Israeli Prime Minister Benjamin Netanyahu was due to hold talks later in the day on the progress of Israel's offensive.
A senior security official said the military will tell him the campaign is close to reaching its objectives, and warn that expanding fighting to new areas in Gaza may endanger the remaining Israeli hostages.
But in a statement posted on X and text messages sent to many residents, the military urged people in northern parts of the enclave to head south towards the Al-Mawasi area in Khan Younis, which Israel designated as a humanitarian area.
Palestinian and United Nations officials however say nowhere in Gaza is safe.
“The (Israeli) Defence Forces is operating with extreme force in these areas, and these military operations will escalate, intensify, and extend westward to the city center to destroy the capabilities of terrorist organisations,” the military said.
The evacuation order covered the Jabalia area and most Gaza City districts. Medics and residents said the Israeli army's bombardments escalated in the early hours in Jabalia, destroying several houses and killing at least six people.
In Khan Younis in the south, five people were killed in an air strike on a tent encampment near Mawasi, medics said.
At least 12 other people were killed in separate Israeli military strikes and gunfire across the enclave, taking the death toll for June 29 to at least 23, medics said.
At Nasser Hospital in Khan Younis, relatives arrived to pay their respects to white-shrouded bodies before they are buried.
“A month ago, they (Israel) told us to go to Al-Mawasi (in Khan Younis) and we stayed there for a month, it is a safe zone,” said Mr Zeyad Abu Marouf. He said three of his children were killed and a fourth was wounded in the Israeli airstrike.
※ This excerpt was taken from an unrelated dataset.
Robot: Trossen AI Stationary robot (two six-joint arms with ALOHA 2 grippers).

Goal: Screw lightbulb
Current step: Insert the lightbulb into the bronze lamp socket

“We ask God and the Arabs to move and end this occupation and the injustice taking place against us,” Mr Abu Marouf told Reuters.
New ceasefire push
The military escalation comes as Arab mediators, Egypt and Qatar, backed by the US, begin a new ceasefire effort to halt the 20-month-old conflict and secure the release of Israeli and foreign hostages still being held by Hamas.
Interest in resolving the Gaza conflict has heightened in the wake of US and Israeli bombings of Iran’s nuclear facilities.
There has also been rising concern over how aid is being distributed to Gazans in the ruined enclave.
Hundreds of Palestinians have been killed over the past month in the vicinity of areas where food was being handed out, local hospitals and officials have said.
A Hamas official told Reuters the group had informed the mediators it was ready to resume ceasefire talks, but reaffirmed the group’s outstanding demands that any deal must end the war and secure an Israeli withdrawal from the coastal territory.
Hamas has said it is willing to free remaining hostages in Gaza, 20 of whom are believed to still be alive, only in a deal that will end the war.
Israel says it can only end it if Hamas is disarmed and dismantled. Hamas refuses to lay down its arms.
The latest bloodshed in the decades-old Israeli-Palestinian conflict was triggered in October 2023 when Hamas attacked Israel, killing 1,200 people and taking 251 hostages, Israeli tallies show.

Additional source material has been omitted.